The chance was too good to miss. The author set aside the socialism and put on a tie. He joined a number of other new hands, many of whom were also still camped out in the Peace Corps office. The poverty team included professors, government officials, and policy people, all producing memos for the new poverty law at assembly-line speed. Their boss set a grueling pace. It was not unusual for the chief to ask for a memo at ten in the evening and suggest that it be delivered later that night. The man put Benzedrine in the air conditioning, one of the authors friends joked. The author worked on an employment proposal. Socialists and centrists could agree on one thing, that unemployment was the greatest source of poverty.

Still, as he sat in the makeshift offices, the author kept returning to what he saw as the problem behind the problem, American capitalism. He and his friend took to concluding their memos with a half-serious line: Of course, there is no real solution to the problem of poverty until we abolish the capitalist system. At one point the author stopped censoring himself and wrote a few lines of what he actually felt: that the abolition of poverty would require a basic change in how resources are allocated. The boss actually took this bold call for redistribution to the president, who, the boss reported, proved remarkably friendly. The boss said that the president, a Roosevelt fan, told him that if serious economic redistribution was necessary to realize the long-delayed completion of the New Deal, then redistribution might be worth it.

Nothing, though, came of the authors radical memo. The writer left the poverty team before the president signed the poverty bill. When the president handed out pens to those who had contributed to the poverty legislation, another staffer went through the line twice so he could collect an extra pen for the absent author. From afar, the author could see that the Democrats on the Hill and in the White House were indeed settling for the beginning of social democracy. Well, the author could tell himself, social democracy was the start.

The story sounds like something that could happen today. But the author, a man named Michael Harrington, made his proposals to the White House in 1964. His book about poverty was a then-famous bestseller called The Other America. The boss who ribbed Harrington about a poverty budget was Sargent Shriver, the brother-in-law of the late president, John F. Kennedy. The president whose poverty initiative Harrington briefly served was Lyndon Johnson. The man who stood in line to collect a pen for his friend was Daniel Patrick Moynihan, both witness to and conspirator in 1960s policy, the same Moynihan who later became the legendary senator from New York.
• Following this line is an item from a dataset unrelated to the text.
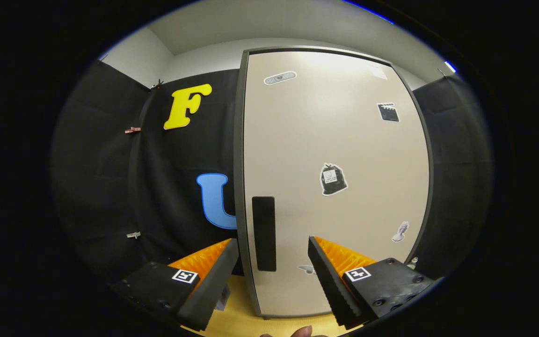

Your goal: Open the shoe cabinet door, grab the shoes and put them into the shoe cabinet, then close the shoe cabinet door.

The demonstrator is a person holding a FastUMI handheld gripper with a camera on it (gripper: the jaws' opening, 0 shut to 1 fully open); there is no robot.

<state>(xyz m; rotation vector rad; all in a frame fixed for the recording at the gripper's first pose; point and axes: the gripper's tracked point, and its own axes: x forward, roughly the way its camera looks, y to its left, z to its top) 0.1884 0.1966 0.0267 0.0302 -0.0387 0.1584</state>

There were not many self-described socialists in the country in the early 1960s. The Young Peoples Socialist League, the premier socialist youth group, was reporting a doubling across the colleges, but that increase was merely from four hundred to eight hundred members. Still, socialists such as Harrington were far from alone in their insistence on transcendent change. Many Americans ached to make American society over, whether by tinkering or rebuilding, in the name of improving life for all. In the early 1960s the groups that nursed this ambition were diverse. They were university students who hoped to fashion their own utopiaHarrington worked with a new group called Students for a Democratic Society, or SDS. There were union chiefs who sought explicitly to re-create the benefits of Northern European socialism, uppercase or lower, not just for union members, but also for the nation at large. There were government officials such as Shriver who believed the right president could indeed lead the country in epic reform. There were engineers who envisioned transformation through technology. There were businesses that thought great corporations would lead in raising the standard of living for all. Typical was General Electric, whose motto was Progress is our most important product. There were factory workers whose lives had improved in the 1960s and who hoped to finally make it into the middle class by the 1970s. There were priests, ministers, and rabbis who sought collective spiritual renewal in aspects of life far beyond their pulpits. There were civil rights leaders like Martin Luther King, who dreamed of a time when race would no longer matter.